▶ _Assigned task_
Your task is to repeat the entries below exactly and to leave their images out.

▶ _Data provided_
==============================
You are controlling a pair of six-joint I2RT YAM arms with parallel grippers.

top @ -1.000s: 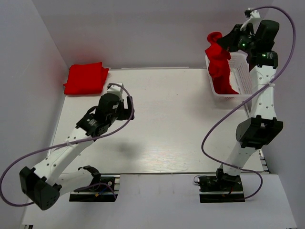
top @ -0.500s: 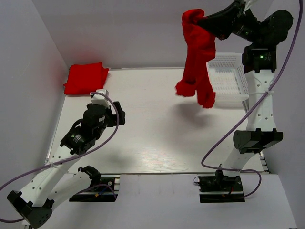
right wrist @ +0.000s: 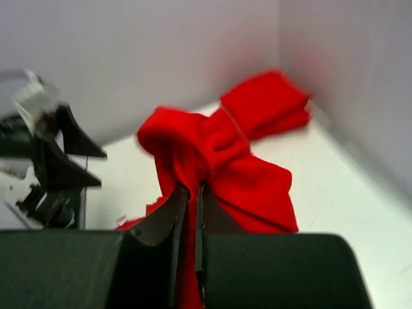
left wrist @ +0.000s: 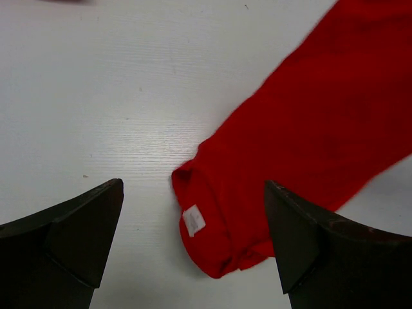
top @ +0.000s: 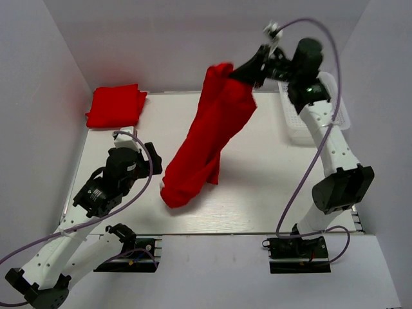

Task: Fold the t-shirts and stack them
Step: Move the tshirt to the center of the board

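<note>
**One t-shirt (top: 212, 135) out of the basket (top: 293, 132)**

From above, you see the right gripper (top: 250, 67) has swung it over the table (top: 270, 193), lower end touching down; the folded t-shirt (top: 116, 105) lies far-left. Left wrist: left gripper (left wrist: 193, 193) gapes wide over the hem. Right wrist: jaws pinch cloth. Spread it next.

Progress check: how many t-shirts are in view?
2. A folded shirt lies at the table's far-left corner; it may be a stack hiding more. A hanging shirt dangles from the right gripper over mid-table, lower end on the surface. The right arm partly hides the basket.
</note>
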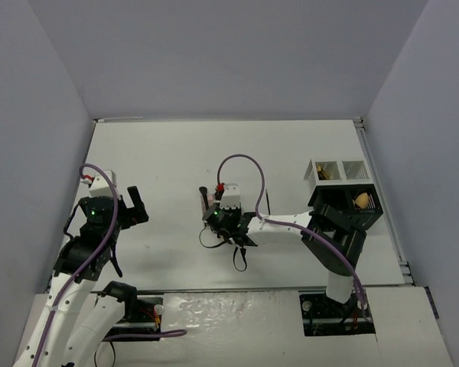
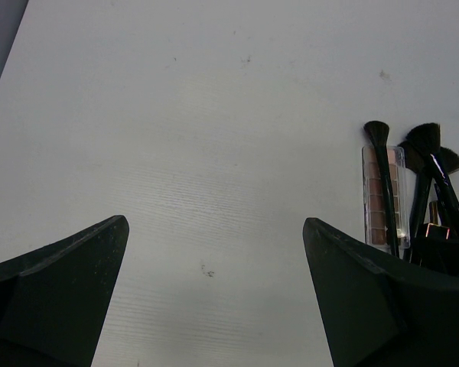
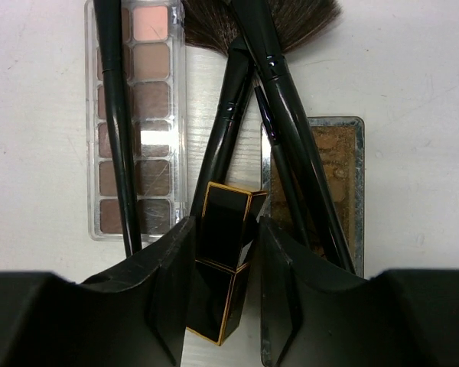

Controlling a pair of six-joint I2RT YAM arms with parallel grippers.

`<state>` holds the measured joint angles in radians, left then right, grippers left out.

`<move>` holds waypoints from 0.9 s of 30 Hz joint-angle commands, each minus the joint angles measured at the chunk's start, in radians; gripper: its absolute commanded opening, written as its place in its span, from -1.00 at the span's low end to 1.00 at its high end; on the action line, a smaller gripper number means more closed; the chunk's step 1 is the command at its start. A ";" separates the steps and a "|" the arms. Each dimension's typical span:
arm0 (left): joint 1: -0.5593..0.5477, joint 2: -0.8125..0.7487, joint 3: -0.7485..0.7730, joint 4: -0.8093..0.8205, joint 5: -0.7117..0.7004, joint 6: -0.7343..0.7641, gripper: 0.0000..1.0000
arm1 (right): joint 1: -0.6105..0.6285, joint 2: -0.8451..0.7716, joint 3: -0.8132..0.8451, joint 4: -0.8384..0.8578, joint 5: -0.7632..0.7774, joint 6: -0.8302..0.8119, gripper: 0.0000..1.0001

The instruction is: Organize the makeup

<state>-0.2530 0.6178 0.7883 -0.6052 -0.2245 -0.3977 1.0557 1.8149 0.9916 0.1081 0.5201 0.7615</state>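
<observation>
From the top camera, the table [image 1: 176, 153] is being shared by both arms. The left gripper [image 1: 136, 205] is being held over bare surface at the left, well apart from the makeup. The right gripper [image 1: 214, 217] is being stretched out to the table's middle, and most of the pile there is being hidden by it. At the right, the organizer rack [image 1: 310, 180] is being partly covered by the right arm. A tan sponge [image 1: 361, 200] is being kept in one of its dark compartments.

In the left wrist view, bare table is being framed by the widely spread fingers [image 2: 69, 283]. At the right edge, a brown palette [image 2: 382, 200] is being crossed by black brushes [image 2: 380, 164].

In the right wrist view, a black gold-edged case [image 3: 224, 229] is being pinched between the fingers [image 3: 164, 290]. The brown palette [image 3: 149, 115] and a second palette [image 3: 336, 164] beside it are being overlapped by the black brushes [image 3: 291, 115].
</observation>
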 commanded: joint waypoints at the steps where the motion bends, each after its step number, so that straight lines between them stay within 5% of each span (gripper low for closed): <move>1: 0.007 0.006 0.022 0.035 0.005 -0.007 0.94 | 0.012 -0.017 0.032 0.001 0.073 0.025 -0.49; 6: 0.006 0.005 0.022 0.036 0.007 -0.007 0.94 | 0.012 -0.083 0.040 -0.004 0.085 -0.005 -0.94; 16: 0.006 0.005 0.022 0.035 0.005 -0.007 0.94 | -0.014 -0.355 0.068 -0.002 0.123 -0.194 -1.00; 21: 0.007 0.005 0.022 0.036 0.007 -0.009 0.94 | -0.214 -0.549 0.003 -0.007 0.142 -0.303 -1.00; 27: 0.008 0.002 0.022 0.038 0.011 -0.009 0.94 | -0.631 -0.701 -0.049 0.044 0.046 -0.421 -1.00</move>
<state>-0.2527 0.6177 0.7883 -0.6052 -0.2235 -0.3977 0.6428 1.1976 0.9783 0.0842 0.5947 0.4514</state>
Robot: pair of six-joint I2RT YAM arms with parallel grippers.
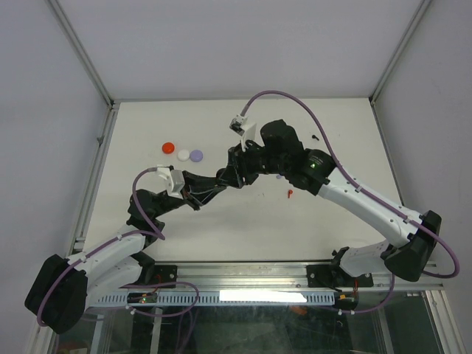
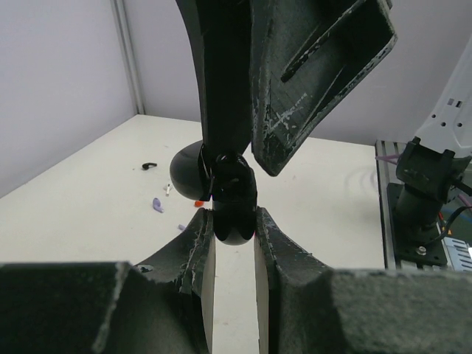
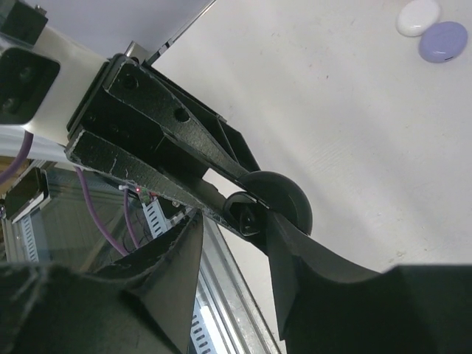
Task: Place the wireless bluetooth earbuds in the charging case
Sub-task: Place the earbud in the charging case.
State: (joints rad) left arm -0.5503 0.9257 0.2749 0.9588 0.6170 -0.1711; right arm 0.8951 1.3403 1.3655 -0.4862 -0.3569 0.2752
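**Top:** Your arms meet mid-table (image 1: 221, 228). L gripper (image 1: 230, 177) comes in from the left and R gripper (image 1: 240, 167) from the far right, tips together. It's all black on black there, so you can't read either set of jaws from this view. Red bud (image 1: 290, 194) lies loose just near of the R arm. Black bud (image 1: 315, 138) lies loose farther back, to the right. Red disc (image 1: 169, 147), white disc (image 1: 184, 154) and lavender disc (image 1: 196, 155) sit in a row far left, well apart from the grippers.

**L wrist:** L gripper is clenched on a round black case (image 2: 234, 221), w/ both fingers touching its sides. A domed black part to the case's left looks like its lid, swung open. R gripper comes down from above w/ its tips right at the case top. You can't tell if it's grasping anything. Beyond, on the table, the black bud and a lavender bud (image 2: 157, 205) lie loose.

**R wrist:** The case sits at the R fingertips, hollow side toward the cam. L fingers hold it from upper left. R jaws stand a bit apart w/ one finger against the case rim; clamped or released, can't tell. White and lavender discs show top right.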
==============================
▶ _Result for this task_
You are controlling a pair of six-joint I2RT YAM arms with parallel grippers.

top @ -1.000s: 
top @ -0.500s: 
right wrist @ +0.000s: 
left wrist @ +0.000s: 
top @ +0.000s: 

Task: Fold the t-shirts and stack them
Step: Move the tshirt to the center of the board

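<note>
**One t-shirt (top: 212, 135) out of the basket (top: 293, 132)**

From above, you see the right gripper (top: 250, 67) has swung it over the table (top: 270, 193), lower end touching down; the folded t-shirt (top: 116, 105) lies far-left. Left wrist: left gripper (left wrist: 193, 193) gapes wide over the hem. Right wrist: jaws pinch cloth. Spread it next.

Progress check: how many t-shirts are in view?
2. A folded shirt lies at the table's far-left corner; it may be a stack hiding more. A hanging shirt dangles from the right gripper over mid-table, lower end on the surface. The right arm partly hides the basket.
</note>
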
Controlling a pair of six-joint I2RT YAM arms with parallel grippers.

`<state>` holds the measured joint angles in radians, left then right, grippers left out.

`<move>` holds waypoints from 0.9 s of 30 Hz joint-angle commands, each minus the joint angles measured at the chunk's start, in radians; gripper: its absolute commanded opening, written as its place in its span, from -1.00 at the span's low end to 1.00 at its high end; on the action line, a smaller gripper number means more closed; the chunk's step 1 is the command at its start. A ";" separates the steps and a "|" the arms. Each dimension's typical span:
arm0 (left): joint 1: -0.5593..0.5477, joint 2: -0.8125..0.7487, joint 3: -0.7485..0.7730, joint 4: -0.8093..0.8205, joint 5: -0.7117..0.7004, joint 6: -0.7343..0.7641, gripper: 0.0000..1.0000
arm1 (right): joint 1: -0.6105..0.6285, joint 2: -0.8451..0.7716, joint 3: -0.8132..0.8451, joint 4: -0.8384..0.8578, joint 5: -0.7632..0.7774, joint 6: -0.8302..0.8119, gripper: 0.0000..1.0001

The instruction is: Organize the makeup

<state>-0.2530 0.6178 0.7883 -0.6052 -0.2245 -0.3977 1.0557 1.8149 0.9916 0.1081 0.5201 0.7615</state>
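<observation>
From the top camera, the table [image 1: 176, 153] is being shared by both arms. The left gripper [image 1: 136, 205] is being held over bare surface at the left, well apart from the makeup. The right gripper [image 1: 214, 217] is being stretched out to the table's middle, and most of the pile there is being hidden by it. At the right, the organizer rack [image 1: 310, 180] is being partly covered by the right arm. A tan sponge [image 1: 361, 200] is being kept in one of its dark compartments.

In the left wrist view, bare table is being framed by the widely spread fingers [image 2: 69, 283]. At the right edge, a brown palette [image 2: 382, 200] is being crossed by black brushes [image 2: 380, 164].

In the right wrist view, a black gold-edged case [image 3: 224, 229] is being pinched between the fingers [image 3: 164, 290]. The brown palette [image 3: 149, 115] and a second palette [image 3: 336, 164] beside it are being overlapped by the black brushes [image 3: 291, 115].
</observation>
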 commanded: joint waypoints at the steps where the motion bends, each after its step number, so that straight lines between them stay within 5% of each span (gripper low for closed): <move>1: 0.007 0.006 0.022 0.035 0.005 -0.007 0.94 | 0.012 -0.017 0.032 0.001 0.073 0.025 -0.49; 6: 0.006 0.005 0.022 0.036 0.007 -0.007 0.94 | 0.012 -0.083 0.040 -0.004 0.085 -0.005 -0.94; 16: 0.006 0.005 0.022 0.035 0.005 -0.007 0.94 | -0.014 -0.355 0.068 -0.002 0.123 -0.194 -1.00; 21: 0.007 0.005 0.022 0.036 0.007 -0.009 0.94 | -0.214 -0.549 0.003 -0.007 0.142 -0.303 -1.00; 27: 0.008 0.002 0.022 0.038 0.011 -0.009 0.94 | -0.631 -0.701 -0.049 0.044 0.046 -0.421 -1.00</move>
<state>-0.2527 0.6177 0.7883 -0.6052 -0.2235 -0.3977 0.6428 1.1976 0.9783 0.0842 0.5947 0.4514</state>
Robot: pair of six-joint I2RT YAM arms with parallel grippers.
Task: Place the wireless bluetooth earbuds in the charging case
Sub-task: Place the earbud in the charging case.
State: (joints rad) left arm -0.5503 0.9257 0.2749 0.9588 0.6170 -0.1711; right arm 0.8951 1.3403 1.3655 -0.4862 -0.3569 0.2752
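**Top:** Your arms meet mid-table (image 1: 221, 228). L gripper (image 1: 230, 177) comes in from the left and R gripper (image 1: 240, 167) from the far right, tips together. It's all black on black there, so you can't read either set of jaws from this view. Red bud (image 1: 290, 194) lies loose just near of the R arm. Black bud (image 1: 315, 138) lies loose farther back, to the right. Red disc (image 1: 169, 147), white disc (image 1: 184, 154) and lavender disc (image 1: 196, 155) sit in a row far left, well apart from the grippers.

**L wrist:** L gripper is clenched on a round black case (image 2: 234, 221), w/ both fingers touching its sides. A domed black part to the case's left looks like its lid, swung open. R gripper comes down from above w/ its tips right at the case top. You can't tell if it's grasping anything. Beyond, on the table, the black bud and a lavender bud (image 2: 157, 205) lie loose.

**R wrist:** The case sits at the R fingertips, hollow side toward the cam. L fingers hold it from upper left. R jaws stand a bit apart w/ one finger against the case rim; clamped or released, can't tell. White and lavender discs show top right.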

What precedes this is the full answer.